Ce blog est une fenêtre dégagée sur la voie lactée. Avant tout une réponse au plaisir d’écrire. L’impérieux besoin de décapiter les murs et de faire danser les frontières pour élargir mon champ aux étoiles. Et puis ouvrir des passages permet d’en fermer d’autres en faisant chanter des voix originales. Préserve les sensations extraordinaires et le merveilleux des émotions. Une manière de remettre du vent sous mes cheveux et un banc de lumière dans mes yeux. L’amour de la vie a fait de moi une rivière récalcitrante au renoncement et à l’oubli.

L’écriture donne un pouvoir sur les choses et le monde. Impose de combattre l’étroitesse de l’existence, et d’entrer en sédition avec soi. Le refus d’être un simple passager périssable ou la voix altérée d’une fontaine. C’est l’acharnement de la création pour perpétuer la vie et faire reculer la mort même si le temps est un gisant de papier. Je préfère me tenir debout pour vendanger les mers, et faire grimper la vigne sur la pente des coteaux en écoutant le rire épais de l’air salé. Composer un pays où les oiseaux sont rois. Où les chapelles allumées font loi. Où l’on vit plusieurs fois. Où l’amour suit les marées pour se renouveler…
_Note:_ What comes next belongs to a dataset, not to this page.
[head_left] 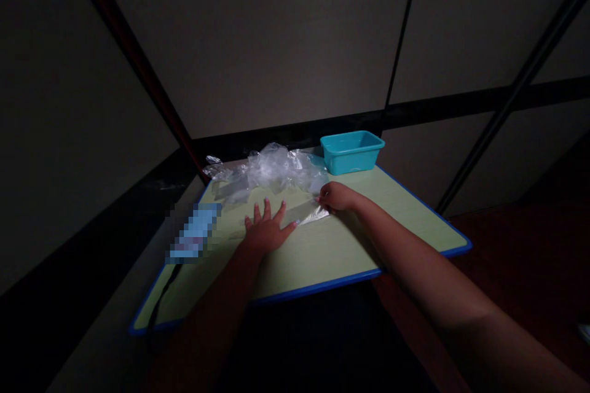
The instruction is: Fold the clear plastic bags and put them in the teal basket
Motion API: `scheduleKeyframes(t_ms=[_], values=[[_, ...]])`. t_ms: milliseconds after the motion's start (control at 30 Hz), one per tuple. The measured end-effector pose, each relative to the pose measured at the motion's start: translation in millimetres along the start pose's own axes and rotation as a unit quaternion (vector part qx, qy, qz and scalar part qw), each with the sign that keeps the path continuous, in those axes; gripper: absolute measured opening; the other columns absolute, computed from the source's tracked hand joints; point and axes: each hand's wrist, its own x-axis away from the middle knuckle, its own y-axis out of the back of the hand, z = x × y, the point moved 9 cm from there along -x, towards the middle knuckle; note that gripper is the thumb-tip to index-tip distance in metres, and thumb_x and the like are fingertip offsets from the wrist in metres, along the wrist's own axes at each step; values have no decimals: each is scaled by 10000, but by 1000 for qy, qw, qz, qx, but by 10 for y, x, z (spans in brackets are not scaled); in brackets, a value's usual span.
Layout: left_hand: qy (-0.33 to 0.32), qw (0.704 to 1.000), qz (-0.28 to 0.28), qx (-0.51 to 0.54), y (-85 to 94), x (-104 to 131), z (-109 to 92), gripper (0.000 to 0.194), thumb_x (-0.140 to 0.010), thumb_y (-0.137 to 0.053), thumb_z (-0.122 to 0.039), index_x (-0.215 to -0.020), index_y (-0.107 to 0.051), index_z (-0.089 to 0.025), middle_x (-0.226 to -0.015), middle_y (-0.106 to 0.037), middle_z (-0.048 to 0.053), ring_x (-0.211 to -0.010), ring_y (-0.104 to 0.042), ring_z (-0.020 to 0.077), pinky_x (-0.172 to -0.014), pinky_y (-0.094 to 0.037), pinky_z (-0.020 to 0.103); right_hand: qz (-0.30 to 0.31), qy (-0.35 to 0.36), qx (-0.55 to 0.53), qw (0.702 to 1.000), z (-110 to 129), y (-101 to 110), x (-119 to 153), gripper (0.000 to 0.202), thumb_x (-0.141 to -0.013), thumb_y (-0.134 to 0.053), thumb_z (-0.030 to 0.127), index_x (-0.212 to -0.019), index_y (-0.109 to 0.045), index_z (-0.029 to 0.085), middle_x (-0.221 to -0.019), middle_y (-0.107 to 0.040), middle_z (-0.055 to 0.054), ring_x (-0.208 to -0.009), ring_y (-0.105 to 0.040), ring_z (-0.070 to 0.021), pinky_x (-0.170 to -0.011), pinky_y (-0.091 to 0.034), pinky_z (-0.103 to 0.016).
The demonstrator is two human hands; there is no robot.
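Observation:
A clear plastic bag (302, 214) lies flattened on the table in front of me. My left hand (266, 232) is spread palm down over its left part, fingers apart. At the bag's right end, my right hand (335, 196) pinches its edge between thumb and fingers. Just behind both hands sits a crumpled heap of clear plastic bags (276, 169). Part of the flat bag is hidden under my left hand, and its left outline is hard to make out.
The pale table (313, 258) has a blue rim. A turquoise plastic basket (353, 156) stands at its back right corner. On the left lies a blurred-out, phone-like device (196, 232) with a dark cord (161, 301). Panelled walls (276, 43) rise behind the table.

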Motion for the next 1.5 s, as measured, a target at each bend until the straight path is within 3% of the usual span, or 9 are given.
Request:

Je crois que mon rythme est alchimique. La soif d’écrire, le feu de l’élan. L’accord de trouver une phrase juste. La musique des mots peut s’enrouler par pages entières dans ma tête à tout moment à la cadence d’un oratorio. Les mots se sont bouturés à ma chair et toi semble-t-il à mes os. Tu sais que l’azur est toujours sous la pierre. Laisse-moi seulement nettoyer un peu la lassitude de tes yeux. Orner ton horizon de son logis sans fin avec ce couchant rubis hissé en cabochon.